Again, to repeat it and to compose an easier formulation: the word, that we take, expresses a general notion, but the thing,  that takes part in the situation, is a random instantiation of this  notion. The instantiation, that takes part in the situation, somehow belongs to the general  notion, the general notion possesses it; the Genitive case is used to  express possession; therefore we may need to use the Genitive case in  order to get a random instance and then to use the random instance in  the situation that we talk about. So, the logic behind the origin of  such Genitive forms looks explainable.

By the way, the same logic could apply to partitives: "я выпил воды": it means that I drank not just the water, but only small amount *of* the water, that somehow belongs to all the water that I think about; the amount is directly related to the water (possession, to analyze it carefully, is nothing but a very generic relation between two objects; this is evident after careful examination of the use of the verbs like "to have" and "avoir" in English and French, of the word "of" and of the Russian Genitive case, all of which express possession).

Another way for the genitive construction in negation to appear might be, as francisgranada said, through the wish of people to intensify negation. For example, by saying that it is not just that the pencil is not in my sight, but even a single part of it isn't. Or, by saying that no single instance of all the pencils is not seen by me. Terrible emotions... 

The two ways might even work together...


LilianaB said:


> You can hear many people use the Accusative in  negation, in Russian these days as well, not just as partitive use. Is  is considered grammatically correct to use the Accusative instead of the  Genitive in Latvian? Added: Sorry, maybe you are right Lisa, not as  possession in Russian, but in other examples, where the Accusative is  used in the affirmative and the Genitive is usually used in negation,  like _I will take X_, _I won't take X_, _give me X_, _don't give me X_.


By the way, I noticed the similar pattern in English, too. I mean the  distinction between ("some", "every", "each") and "any".

For example: "Yes, I have some"/"No, I don't have  any". The word "some" means an indefinite instance: "some pen" is a pen  that I don't know about, that I don't want to know about. The word "any" means a random instance: "any  pen" is just a random pen, any pen you like.

Also: "I did read every message of those that you sent to me" ("Я прочитал каждое сообщение из тех, которые вы мне послали") vs "I didn't read any message of those that you sent to me"  ("Я не прочитал ни одного сообщения из тех, которые вы мне послали").  As far as I understand, the word "each" is a way to refer to the set of  all the instances of the notion, but to describe the properties of  separate instances and not the properties of the whole set, and the word "every" means  "each" instance, but taken in a sequence. Both of them are used in  affirmative sentences, but in negative sentences one has to use the word  "any", that refers to a random instance.

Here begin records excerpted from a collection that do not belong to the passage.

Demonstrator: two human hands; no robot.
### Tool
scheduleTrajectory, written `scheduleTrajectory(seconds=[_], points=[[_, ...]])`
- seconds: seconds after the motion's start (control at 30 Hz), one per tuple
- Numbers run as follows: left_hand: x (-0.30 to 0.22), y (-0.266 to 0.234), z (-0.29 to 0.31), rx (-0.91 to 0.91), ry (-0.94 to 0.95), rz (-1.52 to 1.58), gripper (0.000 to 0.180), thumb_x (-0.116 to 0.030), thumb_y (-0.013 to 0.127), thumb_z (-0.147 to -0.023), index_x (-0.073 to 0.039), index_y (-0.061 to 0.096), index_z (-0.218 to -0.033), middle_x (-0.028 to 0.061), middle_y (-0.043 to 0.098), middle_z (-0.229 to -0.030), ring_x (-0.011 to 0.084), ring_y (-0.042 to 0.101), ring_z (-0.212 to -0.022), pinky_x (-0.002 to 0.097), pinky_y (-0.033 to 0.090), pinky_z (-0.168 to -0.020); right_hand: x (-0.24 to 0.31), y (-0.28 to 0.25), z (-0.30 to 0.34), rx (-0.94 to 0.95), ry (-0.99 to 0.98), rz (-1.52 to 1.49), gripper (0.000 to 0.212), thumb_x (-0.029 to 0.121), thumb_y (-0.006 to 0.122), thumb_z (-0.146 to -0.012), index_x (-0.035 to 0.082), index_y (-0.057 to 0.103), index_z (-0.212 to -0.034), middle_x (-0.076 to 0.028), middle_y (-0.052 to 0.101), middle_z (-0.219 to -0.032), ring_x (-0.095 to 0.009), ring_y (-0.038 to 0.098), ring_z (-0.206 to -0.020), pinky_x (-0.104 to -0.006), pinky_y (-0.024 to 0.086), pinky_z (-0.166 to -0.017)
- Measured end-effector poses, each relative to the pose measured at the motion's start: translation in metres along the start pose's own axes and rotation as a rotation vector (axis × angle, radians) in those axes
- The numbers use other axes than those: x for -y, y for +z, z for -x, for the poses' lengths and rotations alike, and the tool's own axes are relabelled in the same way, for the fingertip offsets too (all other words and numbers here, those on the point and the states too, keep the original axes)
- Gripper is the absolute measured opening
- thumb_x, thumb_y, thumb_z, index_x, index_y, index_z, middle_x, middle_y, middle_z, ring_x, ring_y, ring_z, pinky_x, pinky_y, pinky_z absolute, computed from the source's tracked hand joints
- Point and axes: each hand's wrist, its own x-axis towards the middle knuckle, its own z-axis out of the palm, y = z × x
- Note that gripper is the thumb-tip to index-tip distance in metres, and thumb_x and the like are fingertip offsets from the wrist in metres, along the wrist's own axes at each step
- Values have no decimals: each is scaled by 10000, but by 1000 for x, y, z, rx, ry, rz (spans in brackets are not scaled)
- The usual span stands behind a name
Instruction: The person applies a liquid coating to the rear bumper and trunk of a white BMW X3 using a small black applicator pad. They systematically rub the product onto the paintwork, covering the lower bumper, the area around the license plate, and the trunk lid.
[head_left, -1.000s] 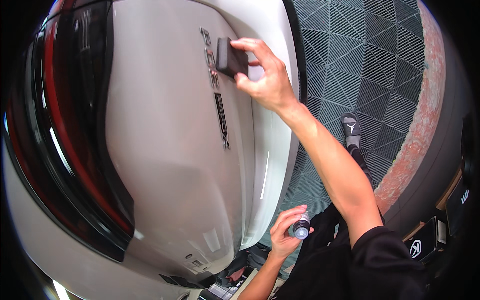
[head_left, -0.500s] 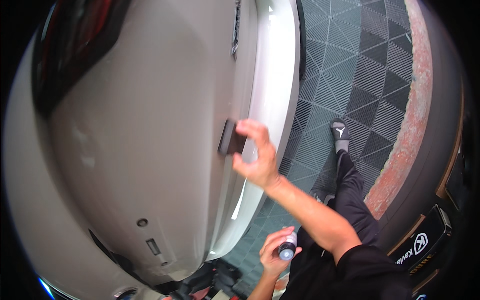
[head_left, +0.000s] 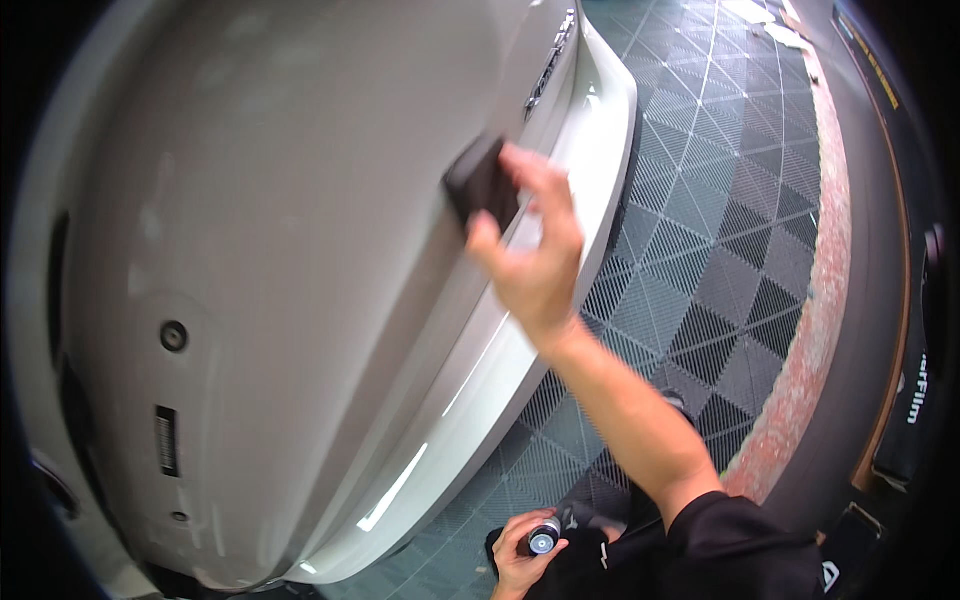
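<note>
My right hand [head_left: 540, 230] is stretched out over the pale rear panel of a car [head_left: 300, 230]. A dark rectangular block, like an applicator sponge [head_left: 482, 180], is gripped between its thumb and fingers. The block's far side is at the panel surface; motion blurs it, so I cannot tell how firmly it touches. Low in the view, close to my body, my left hand [head_left: 518, 560] is wrapped round a small bottle [head_left: 544, 538] with a dark cap and light round top. Most of the bottle's body is hidden by fingers and the viewing angle.
Below the panel runs the car's glossy white bumper [head_left: 600, 130]. A chrome emblem [head_left: 550, 65] sits farther up, and a round badge [head_left: 173, 336] lies to the left. Grey patterned floor tiles [head_left: 690, 210] border a reddish rough strip [head_left: 830, 230]. Dark boxes [head_left: 905, 440] stand at right.
My right hand has moved up along the panel with the block, toward the emblem. My left hand still holds the bottle, now lower in view. The view itself has shifted and turned.
</note>
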Motion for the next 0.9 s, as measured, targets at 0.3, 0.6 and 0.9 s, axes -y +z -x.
scheduleTrajectory(seconds=[0.3,0.6,0.9], points=[[151,3,-23,96,247,39,554,-13,867,-718,-2,594,-1200,211,665,-1139,343,675,-1036,421,573,-862,-43,3,-45,-93,-160,-157,514,232,784,-771,-44,681,-1192,-154,657,-1062,-261,687,-945,-332,559,-838],[201,-34,33,141,93,55,490,-57,863,-721,-26,652,-1161,132,681,-1139,254,661,-1050,348,545,-870,57,48,166,47,-458,-281,549,105,894,-588,4,636,-1062,-124,623,-920,-290,565,-872,-379,503,-777],[217,-35,49,35,68,60,488,5,840,-731,-19,646,-1178,90,669,-1099,195,652,-1010,300,532,-876,112,60,275,178,-608,-354,551,106,825,-586,104,613,-1095,-74,494,-979,-229,513,-902,-403,359,-798]])
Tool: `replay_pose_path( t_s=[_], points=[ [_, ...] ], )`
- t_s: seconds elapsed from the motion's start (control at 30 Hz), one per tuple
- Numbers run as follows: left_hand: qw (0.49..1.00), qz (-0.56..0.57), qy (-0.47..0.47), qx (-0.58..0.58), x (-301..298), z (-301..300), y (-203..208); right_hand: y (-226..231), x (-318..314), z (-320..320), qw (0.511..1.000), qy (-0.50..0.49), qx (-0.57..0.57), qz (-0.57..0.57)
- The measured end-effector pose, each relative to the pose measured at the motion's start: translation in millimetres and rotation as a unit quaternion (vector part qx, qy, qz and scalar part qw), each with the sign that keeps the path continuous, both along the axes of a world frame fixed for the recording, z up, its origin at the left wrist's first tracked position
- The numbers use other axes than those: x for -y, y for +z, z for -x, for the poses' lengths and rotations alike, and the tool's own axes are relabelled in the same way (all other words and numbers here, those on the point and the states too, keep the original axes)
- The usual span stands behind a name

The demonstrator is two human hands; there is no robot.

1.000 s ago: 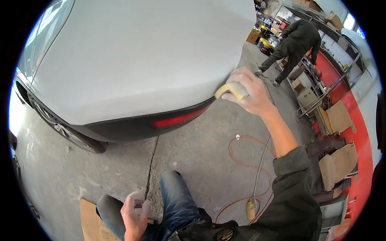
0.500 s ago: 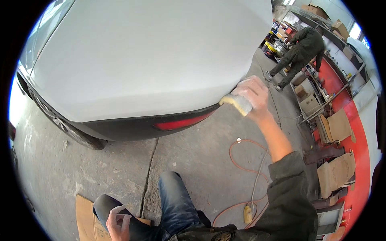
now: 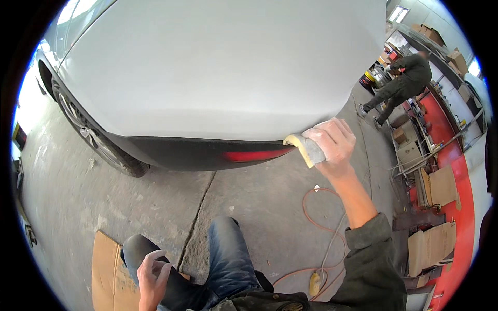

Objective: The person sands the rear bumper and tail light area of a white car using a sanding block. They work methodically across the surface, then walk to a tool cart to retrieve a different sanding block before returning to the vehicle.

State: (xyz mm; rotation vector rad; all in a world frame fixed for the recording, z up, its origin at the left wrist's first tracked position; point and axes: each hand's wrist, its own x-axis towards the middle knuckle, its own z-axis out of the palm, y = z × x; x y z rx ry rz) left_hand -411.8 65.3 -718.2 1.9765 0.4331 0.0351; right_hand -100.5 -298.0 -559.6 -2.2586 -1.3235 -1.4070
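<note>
My right hand (image 3: 334, 140), dusted white, is closed around a bent sanding sponge (image 3: 307, 149) with a yellow foam face and a grey side. The sponge is at the lower corner of a white-grey car body panel (image 3: 218, 78), by the edge of the black lower bumper trim (image 3: 171, 153). A red reflector (image 3: 257, 155) sits in that trim, just left of the sponge. Down at my bent knee, my left hand (image 3: 151, 274) has loosely curled fingers, thumb apart, with nothing in it. Dust whitens its fingertips too.
A car wheel (image 3: 96, 140) stands at the left. An orange hose (image 3: 306, 207) and a yellow tool-like object (image 3: 315, 284) lie on the concrete floor. Cardboard (image 3: 106, 269) is beside my knee. Another person (image 3: 407, 80) bends by cluttered shelves at the right.
My view has shifted, so the car appears further right and higher. My right hand with the sponge sits slightly lower in view, still at the panel's corner. My left hand stays by the knee.
</note>
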Motion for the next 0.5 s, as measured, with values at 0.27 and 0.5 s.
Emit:
replay_pose_path(
  t_s=[0.27, 0.5],
  points=[
    [1.0, 0.006, -0.003, 0.028, 5.1, -1.8, -0.7, 0.8, -39.5, 13.2, 1.0, 0.0, 0.007, 0.007],
    [0.997, 0.016, -0.021, 0.068, 21.1, -23.5, 9.4, -4.2, -135.4, 28.7, 0.999, -0.006, 0.023, 0.037]
  ],
)
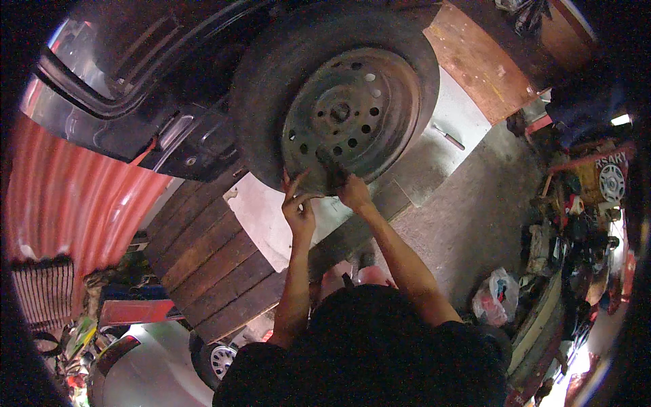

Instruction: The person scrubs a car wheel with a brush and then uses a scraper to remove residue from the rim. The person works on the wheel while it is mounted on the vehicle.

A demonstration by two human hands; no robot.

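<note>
A car wheel [352,88], a dusty steel rim inside a black tyre [261,88], stands tilted in front of me. At its lower edge my left hand [298,207] has its fingers apart, touching the tyre near the rim. My right hand [354,193] is closed at the rim's lower part, around a dark, rag-like thing [330,168] that lies against the rim; its exact kind is hard to make out. To the right of the wheel, a screwdriver-like tool [450,138] rests on a white sheet [441,163].
A dark car body [196,139] stands at the upper left. Wooden planks [217,264] lie below it, beside red corrugated metal [74,183]. A brown board [481,64] is at the upper right. A plastic bag [495,298] and assorted clutter line the right side; a silver car [152,366] is lower left.
</note>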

So I think, the logic of the English language resembles the logics of those Slavic and Baltic languages that we discussed, and also the logic of French, and also, as far as I remember, the logic of Finnish.


----------



## LilianaB

Hello Brackets. Please kindly read all my posts before you comment, because I did not say it in relation to the constructions related to possession, such as: _I don't have a book_, but in other constructions where a Genitive is traditionally used.(I am sorry about the name I invented from you, but I really do not not how to refer to you. Otherwise, please kindly suggest how to refer to you) I did not mishear anything. I have absolutely native understanding of Russian (99% -- the highest understanding one can have in any language in matters other than quantum physics and biochemistry type of things. No one understands any language with 100% exactness, right) I had in mind constructions like the ones you have mentioned: "я не купил молока" ,"я не купил молоко". _I did not take the book_, _I did_ _not see the pencil_. _I don't have my opinion about it_.

Sorry, maybe I was not clear enough, it could have been my fault, but I really only meant the kind of constructions mentioned above in this post. I am really interested in this subject so I listen very carefully to what people are saying and it would be even hard to miss. 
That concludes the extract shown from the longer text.